Los precios del petróleo se acercan a los niveles previos al conflicto, pero los riesgos de suministro persisten y podrían provocar un repunte. 

Diego Mateos, CEO de GESE y experto en mercados energéticos, ofreció en Negocios TV su análisis sobre el estado de las negociaciones entre Washington y Teherán y sus implicaciones para el mercado petrolero.

Un mercado demasiado optimista

Para Diego Mateos, el mercado está comprando un escenario de paz excesivamente optimista. A su juicio, no se trata de una paz como tal, sino de una tregua de 60 días para seguir negociando los puntos más críticos del acuerdo. Aunque dicha tregua ha aliviado algo de presión sobre los precios, Mateos advierte que ese optimismo puede revertirse en cualquier momento, especialmente en un proceso de negociación de esta complejidad.

Puntos críticos que siguen sin cerrarse

Mateos es directo en su lectura del acuerdo: tras analizar los 14 puntos pactados, considera que Estados Unidos ha quedado en una posición debilitada, mientras que Irán ha salido reforzado.
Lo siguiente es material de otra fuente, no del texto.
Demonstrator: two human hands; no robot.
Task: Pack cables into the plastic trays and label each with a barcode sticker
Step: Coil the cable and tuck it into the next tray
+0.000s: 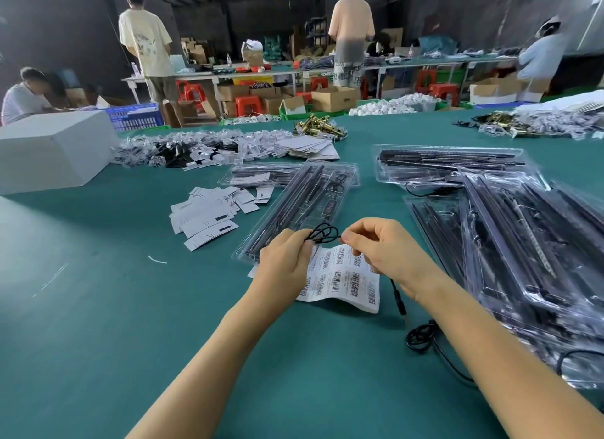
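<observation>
Two hands coiling one cable above the green surface [98,340].
Left hand [284,262] and right hand [382,249] fingers pinch the black cable [322,234] over one barcode sheet [343,276], near one open tray [294,206]; stacked trays [523,242] lie right, paper tags [209,214] left.

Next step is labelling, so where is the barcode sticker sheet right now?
In the head view, the barcode sticker sheet lies on the green table, centre, under both hands, just in front of the open plastic tray.
</observation>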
En su opinión, los objetivos que perseguía Washington, un cambio de régimen y la desactivación del programa nuclear iraní, no se han alcanzado, lo que deja la situación prácticamente en el mismo punto que motivó la intervención inicial.

Desde el punto de vista económico, el conflicto ha tenido un coste significativo para Irán, pero políticamente, señala Mateos, le ha resultado muy favorable: ha puesto en evidencia la importancia estratégica del estrecho de Ormuz como herramienta de presión geopolítica.
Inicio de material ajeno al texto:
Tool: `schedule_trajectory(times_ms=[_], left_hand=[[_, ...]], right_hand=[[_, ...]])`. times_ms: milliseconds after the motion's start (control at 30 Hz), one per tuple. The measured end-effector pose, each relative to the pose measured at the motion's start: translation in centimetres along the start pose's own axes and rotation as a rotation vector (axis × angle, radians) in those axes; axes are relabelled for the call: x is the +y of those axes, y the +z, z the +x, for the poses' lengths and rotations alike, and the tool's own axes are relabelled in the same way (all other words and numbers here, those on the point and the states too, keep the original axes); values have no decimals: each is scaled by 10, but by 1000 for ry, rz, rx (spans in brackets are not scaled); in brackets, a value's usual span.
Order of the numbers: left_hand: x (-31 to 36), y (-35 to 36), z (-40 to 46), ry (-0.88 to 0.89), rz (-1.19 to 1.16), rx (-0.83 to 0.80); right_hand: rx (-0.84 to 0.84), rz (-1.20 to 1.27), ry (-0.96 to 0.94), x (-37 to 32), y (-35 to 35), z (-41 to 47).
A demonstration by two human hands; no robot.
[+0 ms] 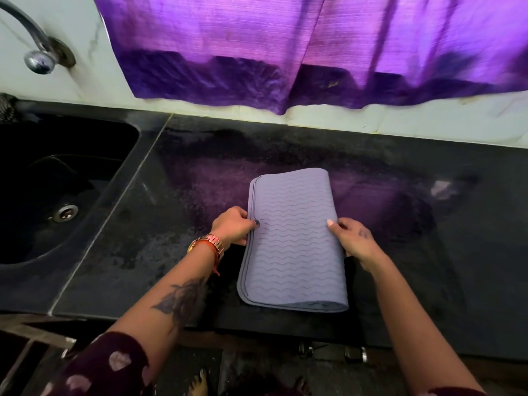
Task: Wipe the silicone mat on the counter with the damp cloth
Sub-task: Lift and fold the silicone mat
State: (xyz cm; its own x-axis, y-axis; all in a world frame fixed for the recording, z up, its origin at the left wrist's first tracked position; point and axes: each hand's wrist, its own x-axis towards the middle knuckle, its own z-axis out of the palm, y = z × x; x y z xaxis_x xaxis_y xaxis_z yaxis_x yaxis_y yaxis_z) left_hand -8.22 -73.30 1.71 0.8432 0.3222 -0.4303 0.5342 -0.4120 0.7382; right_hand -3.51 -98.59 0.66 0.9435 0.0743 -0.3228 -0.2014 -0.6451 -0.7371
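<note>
The mat [293, 241] lay folded on the bench [428, 252], long axis running away from the person. Left hand [233, 225] and right hand [355, 241] fingers gripped its opposite edges; no cloth showed.

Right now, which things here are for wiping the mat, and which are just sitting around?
For the job:
silicone mat, folded over
left hand and right hand, holding its sides
counter under it
No cloth is in sight.

Just there:
sink
tap
purple curtain
</note>
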Motion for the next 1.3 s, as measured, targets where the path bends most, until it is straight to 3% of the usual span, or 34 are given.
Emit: schedule_trajectory(times_ms=[200, 367, 700, 1033, 1233, 1300], left_hand=[[5, -2, 1, -5, -233, -21], [0, 2, -20, 8, -440, 13], [-27, 18, -64, -46, -765, 418], [-54, 0, -83, -170, -847, 667], [-77, -16, -82, -291, -836, 565], [-85, -27, -82, -345, -669, 570]], right_hand=[[45, -17, -195, -20, -15, 3], [-20, -128, -295, -51, -27, 14], [-218, -404, -601, -144, 7, 44], [-286, -519, -779, -207, 89, 37], [-272, -528, -773, -192, 124, 34], [-297, -544, -734, -179, 128, 37]])
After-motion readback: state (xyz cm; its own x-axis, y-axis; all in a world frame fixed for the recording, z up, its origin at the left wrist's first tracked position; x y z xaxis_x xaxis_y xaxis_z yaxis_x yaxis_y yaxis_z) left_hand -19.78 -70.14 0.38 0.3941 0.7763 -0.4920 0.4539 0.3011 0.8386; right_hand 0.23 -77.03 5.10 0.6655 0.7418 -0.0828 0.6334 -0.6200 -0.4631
Un riesgo para el suministro energético

Según Mateos, el 26 % del petróleo comercializado en el mundo pasa por el estrecho de Ormuz, lo que lo convierte en un punto crítico sin alternativa real. A esto se añade la variable israelí: si Israel vuelve a entrar en el conflicto y genera más tensión en la zona, advierte que las infraestructuras de producción de petróleo y gas, ya parcialmente dañadas, podrían sufrir un impacto mayor. Eso implicaría retirar del mercado millones de barriles diarios durante años.

Prudencia en las navieras

Mateos explica que las navieras están optando por la prudencia. Los seguros de los barcos han subido considerablemente, lo que encarece el transporte y reduce la rentabilidad de operar en la zona, independientemente del precio del petróleo. En su valoración, mientras el conflicto siga activo, no merece la pena asumir el riesgo de quedar atrapado en una zona de alta tensión.

Las negociaciones entre Washington y Teherán

A juicio de Mateos, Trump enfrenta un problema interno relevante: el precio de la gasolina tiene un peso político significativo entre los ciudadanos estadounidenses, y su escalada es un factor de presión que no puede ignorar. En este contexto, Mateos considera que en estas negociaciones quien tiene la sartén por el mango es claramente Teherán.

Ormuz como herramienta de presión

El petróleo vuelve a caer, pero Mateos advierte que el mercado no debe caer en la trampa. Que el precio del petróleo haya bajado no significa que el problema haya desaparecido. Los seguros marítimos siguen disparados, los riesgos de minas persisten y el transporte del crudo sigue siendo complejo.

En cuanto al estrecho de Ormuz, Mateos concluye que Irán mantiene una importante capacidad de influencia sobre este enclave estratégico y podría utilizarlo como herramienta de presión en futuras negociaciones.